En la Rusia de hoy, una pareja de clase media-alta atraviesa un divorcio espantoso, de maltratos y ofensas. Será determinante la pelea por la custodia de su hijo de doce años, Alyosha (Aleksei Rozin): ninguno de los dos quiere cuidarlo. Sin amor (2017, Andrei Zvyagintsev), nominada al Oscar para Mejor película extranjera, tiene el título perfecto.

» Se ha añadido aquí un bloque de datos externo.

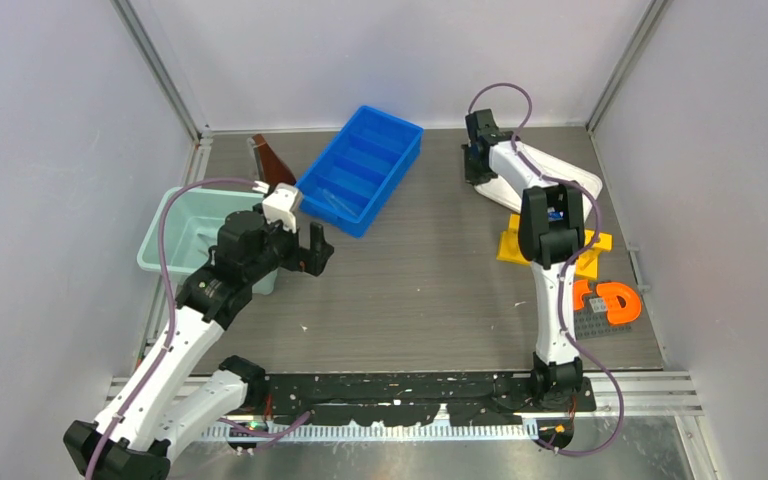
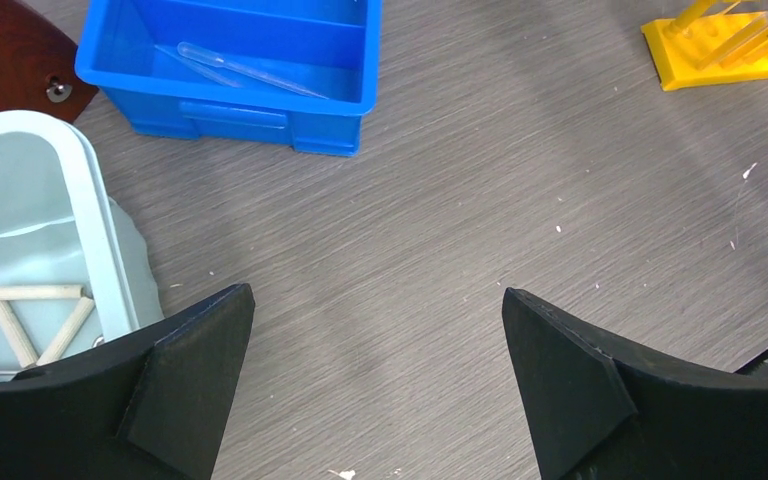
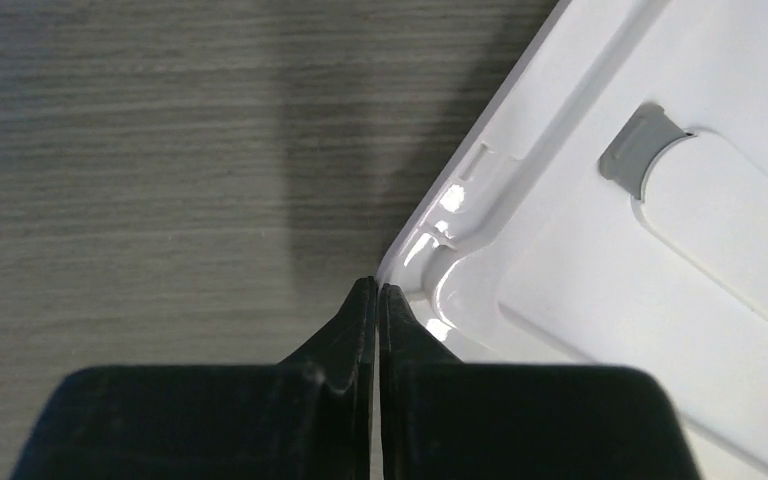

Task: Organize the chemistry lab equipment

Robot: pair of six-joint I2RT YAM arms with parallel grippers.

Los padres de Alyosha tienen nuevas parejas, la de él está embarazada, la de ella es un hombre de negocios tan frío como los paisajes invernales de la ciudad rusa. El pequeño Alyosha sabe bien que ninguno de los dos quiere velar por él. Un día, en pleno desastre de papeles y firmas por la venta del apartamento donde ella aún vive con el niño, este desaparece. Zvyagintsev acompaña a los padres muy de cerca, como escudriñando atentamente por si en algún momento, en un gesto mínimo, llegasen a revelar algo de alivio.

Zvyagintsev, fiel a su estilo y su tema, opera como los grandes artistas: ha tomado para sí desde su ópera prima El regreso (2003) la figura del padre, la familia, y en última instancia el Estado, para hablar de Rusia y de los hombres. Y no la ha soltado. Tan grave como en cintas anteriores, la puesta en escena responde estrictamente a su narrativa con precisión de cirujano. Y resulta todo, una cadena de desdichas y vilezas: desde la abuela materna del niño, infame y ruin, hasta los abogados y otros personajes periféricos. Los planos muestran los árboles desde abajo hacia arriba, desnudos, recorriendo ese camino que va estrechándose de sus troncos a sus ramas hasta llegar a la nada.

Cuenta el escritor Luigi Zoja (en El gesto de Héctor, Taurus) que uno de los primeros indicios de lo que sería la figura del padre hace millones de años, es que el macho monógamo decide que debe volver: no solo al espacio físico donde están la pareja y la prole, sino a uno psíquico. La seguridad y alimentación de estos grupos suponían la partida y el regreso de los machos, y este último forjaba un sentido de pertenencia. “Así descubrieron el retorno a la familia y la añoranza”, dice Zoja. Y añade: “Tal vez –digámoslo con suavidad, porque se trata de una palabra exigente– inventaron el amor”. En la cinta de Zvyagintsev no hay añoranza, ni mucho menos regreso. En ninguno de los personajes. La familia ya no es; si acaso, se señala como obstáculo, no se sabe para qué, pues no hay finalidad. Y siguiendo el estilo del autor ruso, todo esto es a la vez formal y simbólico: la Rusia sin familia, sin el retorno del padre, y con todos los quiebres psíquicos que esto tiene como consecuencia. De ahí quizá el zarismo de traje Kiton i Brioni que gobierna en el Kremlin y que tanto parece gustar a los propios rusos.

Una radiografía de Rusia que le ha valido al cineasta, de nuevo, el calificativo de apátrida por parte de sus gobernantes, el drama Sin amor –ya lo ha dicho el crítico español Ángel Quintana– va sobre la desaparición de ese niño, o lo que en este caso es lo mismo, sobre la desaparición del futuro.